Говорил он мне ночью, не видел, как весь я дрожал. Сидели у храма. Не знаю, инок ли вправду то был, или бес в его образе, но неотступно стал думать я об одном — овладеть этой девочкой. И такие приходили мне в голову мысли, что не знал, как мог вынести их. И рисовались они мне обнаженные, явные, как бы уже были. Я не смею сказать, не смею намеком дать понять о тех мыслях, но что-то сверлит, что-то хочет хоть малый уголок открыть из безумств моих, приоткрыть смрадный и нелепый гроб, в котором разлагается заживо в преступных, кощунственных мыслях душа.

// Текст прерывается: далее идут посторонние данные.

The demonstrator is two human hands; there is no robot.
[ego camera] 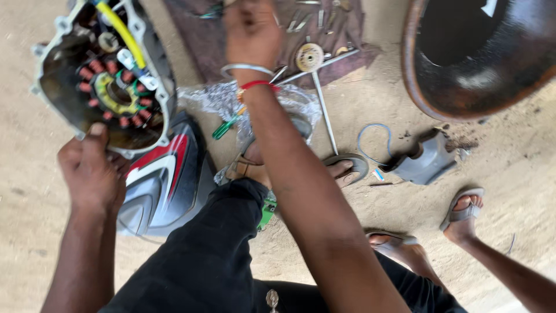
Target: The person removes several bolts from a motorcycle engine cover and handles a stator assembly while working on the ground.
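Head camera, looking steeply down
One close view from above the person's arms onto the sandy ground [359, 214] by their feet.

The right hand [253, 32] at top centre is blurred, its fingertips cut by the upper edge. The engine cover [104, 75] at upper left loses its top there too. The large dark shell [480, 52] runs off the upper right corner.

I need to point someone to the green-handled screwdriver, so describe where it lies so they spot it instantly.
Start at the dark cloth spread with tools on the sandy ground. Just below it lies a crumpled clear plastic bag, under the right hand's wrist. The screwdriver rests on the bag's lower edge, the only bright green handle among grey metal tools.
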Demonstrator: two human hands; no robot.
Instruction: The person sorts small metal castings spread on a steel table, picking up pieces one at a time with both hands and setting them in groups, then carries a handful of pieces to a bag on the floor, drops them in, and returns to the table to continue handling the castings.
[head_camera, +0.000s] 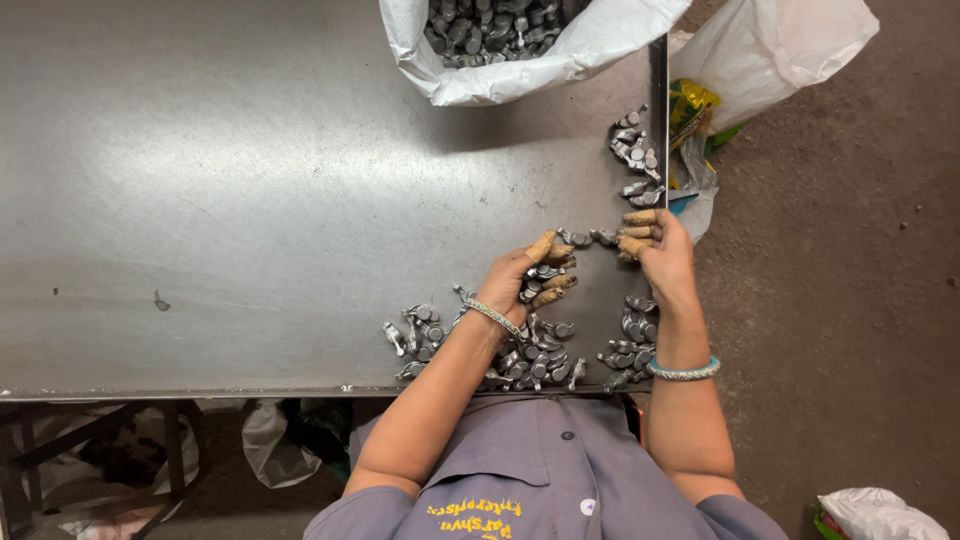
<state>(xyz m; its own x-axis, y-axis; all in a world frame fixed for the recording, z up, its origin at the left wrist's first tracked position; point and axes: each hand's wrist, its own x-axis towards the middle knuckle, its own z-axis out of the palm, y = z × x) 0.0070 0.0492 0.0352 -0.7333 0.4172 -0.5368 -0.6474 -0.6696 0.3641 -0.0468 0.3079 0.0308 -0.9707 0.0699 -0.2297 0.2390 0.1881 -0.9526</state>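
Left hand (522, 278) lies curled over small grey metal parts (545, 272) near the front of the steel tabletop (250, 180), taped fingertips closed on a few; more parts lie scattered under the wrist. Right hand (660, 250), fingers bent, touches parts at the tabletop's right edge; whether it grips any, cannot tell. A white sack (520, 75) of the same parts stands at the far edge.

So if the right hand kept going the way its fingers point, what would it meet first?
The right hand points up-left along the table; the small grey metal parts at its fingertips probably come first.
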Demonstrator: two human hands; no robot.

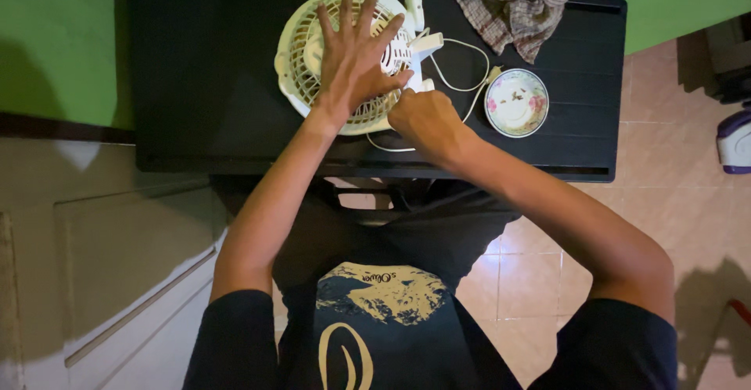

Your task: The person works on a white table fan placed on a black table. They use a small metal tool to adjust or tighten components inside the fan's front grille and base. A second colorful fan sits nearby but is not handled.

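Note:
A small cream table fan (301, 61) lies face up on a black table (203, 69). My left hand (356, 53) rests flat on its round grille with the fingers spread. At the grille's lower right edge, my right hand (426, 116) is curled against the fan's side; what the fingers pinch is hidden. The fan's white cord (461, 85) loops to the right of the hands.
A small floral bowl (516, 102) holding tiny dark bits sits right of the fan. A crumpled checked cloth (510, 7) lies at the table's back right. Green wall behind, tiled floor to the right, a pale cabinet at lower left.

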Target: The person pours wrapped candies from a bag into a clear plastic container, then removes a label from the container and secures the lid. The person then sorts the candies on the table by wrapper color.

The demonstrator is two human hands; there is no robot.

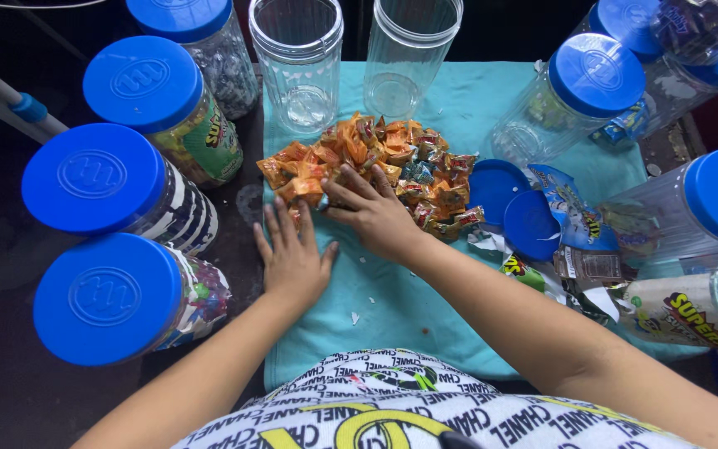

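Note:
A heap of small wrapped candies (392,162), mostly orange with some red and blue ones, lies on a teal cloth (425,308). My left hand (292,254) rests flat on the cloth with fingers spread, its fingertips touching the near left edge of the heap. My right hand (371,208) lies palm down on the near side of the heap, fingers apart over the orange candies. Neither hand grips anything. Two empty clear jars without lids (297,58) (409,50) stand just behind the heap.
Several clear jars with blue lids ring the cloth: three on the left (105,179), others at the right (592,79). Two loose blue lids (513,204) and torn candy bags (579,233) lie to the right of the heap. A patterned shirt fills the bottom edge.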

Не только что мерзость собственных, предстоящих мне дел рисовал в последних деталях и с холодным ужасом смаковал их, но проводил параллели, но представлял себе, как это там могло быть И, представляя, сливался с воображаемым мною. И уже не мог различить ничего, и там находил последние бездны падения.
Закрыв лицо руками, простонал Кривцов:
— Страшно мне, страшно подумать… Ах, страшно!.. Но слушайте, слушайте все. Не только что делал мысленно все, но и все называл про себя, точно сам себе еще и рассказывал, и такими словами… Ах, не могу! Не могу больше! И это — имея образ Христов живой, непрестанно, нетленный.
Тишину мертвых минут опять нарушил Кривцов немного спустя.
— И вот в великую пятницу, в пустом храме, с нею только вдвоем, перед ликом икон…
И вдруг закричал, вскочив:
— Убейте, убейте меня! Не слушайте! Убейте меня, ради Хряста. Сам себя не могу я убить! Ударьте меня! Возьмите крест и ударьте крестом, как она ударила… Вот смотрите, смотрите здесь! Схватила тяжелый крест золотой и ударила…
Глубокий был шрам на руке. Выше локтя к плечу. На левой руке.
— Это мой знак навеки. С ним и на суд Господень явлюсь. Точно успокоил немного его вид этого шрама.
— И вот, что теперь перед бесом моим бесы ли власти или те домашние бесы обыденности, что кружат возле тех христиан, что вас взмутили вчера?